Analysis 13. The Appellant has appealed against findings of the court. The entire Appeal is based on questions of fact. I do not agree that this court has authority to decide on fact in view of section 38 of the Small Claims Court.

14. Though the Respondent prayed and proved a sum of Ksh. 155, 105/=., the Appellant counterclaimed for her fees. The Respondent proved her case as set out in the Statement of claim. the Appellant maintained that she was entitled to 30% of the damages awarded. However, there was no evidence to that effect the Appellant, wanting to benefit from her own wrong doing, had set up a counter claim for Ksh. 70,105/=. this was awarded.

15. This forced to the Court to proceed as if it is a Taxing Master. The Court was not entitled to do so. The Court fell into error in awarding 30% of the Respondent’s money to the Appellant.

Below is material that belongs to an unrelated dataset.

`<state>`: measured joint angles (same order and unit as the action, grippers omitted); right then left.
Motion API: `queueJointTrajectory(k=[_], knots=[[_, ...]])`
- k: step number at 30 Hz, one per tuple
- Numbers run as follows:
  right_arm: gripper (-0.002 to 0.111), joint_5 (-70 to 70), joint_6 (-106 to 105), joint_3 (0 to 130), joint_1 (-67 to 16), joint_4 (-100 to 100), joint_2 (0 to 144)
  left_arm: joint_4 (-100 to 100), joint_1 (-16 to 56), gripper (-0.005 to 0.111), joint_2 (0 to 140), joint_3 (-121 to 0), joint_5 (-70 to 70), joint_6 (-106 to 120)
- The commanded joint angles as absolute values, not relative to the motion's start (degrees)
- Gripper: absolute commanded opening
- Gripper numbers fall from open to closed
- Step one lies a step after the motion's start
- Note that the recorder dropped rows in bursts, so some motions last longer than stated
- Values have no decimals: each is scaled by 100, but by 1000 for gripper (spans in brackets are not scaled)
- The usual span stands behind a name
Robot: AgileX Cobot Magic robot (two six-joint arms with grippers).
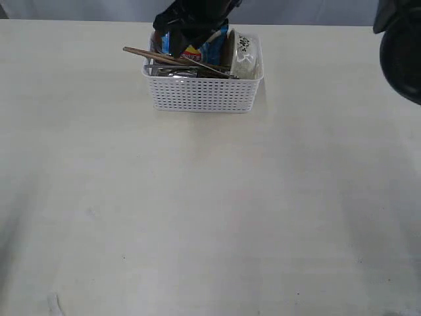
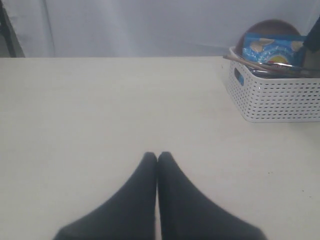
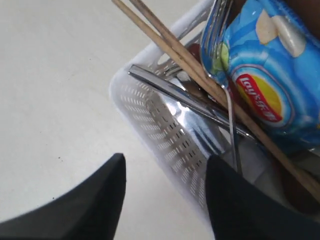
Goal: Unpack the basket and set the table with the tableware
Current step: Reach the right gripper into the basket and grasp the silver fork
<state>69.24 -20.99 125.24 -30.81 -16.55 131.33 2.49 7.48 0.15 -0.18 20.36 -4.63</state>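
While I look down over the rig, the table (image 1: 210, 197) fills nearly everything: pale cream, faint grain, with a few small specks. A plain grey-white backdrop (image 2: 150, 25) closes off the room behind its 12 o'clock edge.

The right arm (image 1: 197, 16) hangs as a dark mass over the basket (image 1: 202, 92), which sits at 12 o'clock on the table. The right gripper (image 3: 165, 165) stands released, jaws well apart and nothing between them but the basket's perforated wall and the table below. The left gripper (image 2: 157, 156) hovers low over bare tabletop well apart from the basket, its fingers pressed together on nothing.

All the tableware I can see lies in the basket. The chopsticks (image 1: 164, 58) lie slanted across it, poking out past its 9 o'clock end. Steel cutlery (image 3: 185, 95) lies under them. The white bowl (image 1: 245, 56) stands on edge at the 3 o'clock end. A brown round plate (image 2: 272, 27) rises behind the blue chip bag (image 1: 191, 46), which crowds the middle against the chopsticks. A dark blur (image 1: 401, 52) at 2 o'clock I cannot identify.
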Motion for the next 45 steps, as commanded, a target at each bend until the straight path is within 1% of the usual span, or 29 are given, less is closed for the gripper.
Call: queueJointTrajectory(k=[1,8,14,24,26,27,33,45], knots=[[48,6718,-2274,12589,-3087,-1575,13333,301,737,0,0,0,1975,-487],[48,6382,-2295,12589,-3075,-960,13437,301,737,0,0,0,1975,-487],[48,6010,-2325,12589,-3075,-949,13464,301,737,0,0,0,1975,-487],[47,5965,-2330,12589,-3075,-944,13761,301,737,0,0,0,1975,-487],[42,5995,-2330,12589,-3075,-956,13817,301,737,0,0,0,1975,-487],[37,6000,-2330,12589,-3075,-956,13847,301,737,0,0,0,1975,-487],[0,6000,-2393,12589,-3075,-956,13809,301,737,0,0,0,1975,-487],[0,6161,-2404,12589,-3075,-997,13055,301,737,0,0,0,1975,-487]])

16. There is a Law forbidding payment of more than 25% of damages to the Advocates it provides: -“In the case of Rachuonyo & Rachuonyo Advocate v National Bank of Kenya Limited[2020] eKLR, the court, M.W. Muiga, stated as follows: -“In Misc Application 447 of 2010 Mugambi & Co Advocates v John Okal Ogwayo & Ruth Rebecca Auma, there was a contest to the Taxing Master’s Ruling of 20th March 2011 where the Advocate’s Bill of Costs was struck out by the Taxing Officer. It was argued that the Taxing Officer lacked jurisdiction to hear and determine the application on whether there was a Retainer or not. The Court held;“The jurisdiction of a Taxing Officer is provided for in the Advocates (Remuneration) Order. That jurisdiction is to tax bills of costs in accordance with the applicable schedule of the remuneration Order where there is no dispute as to retainer, or where costs have been duly awarded by an order of the Court...Where the very fundamental issue is whether or not an advocate was duly retained and thus entitled to any costs arises before a Taxing Officer, that issue ought first to be determined by the Court. Court defined by Section 2 of the Advocates Act Cap 16 as the High Court......"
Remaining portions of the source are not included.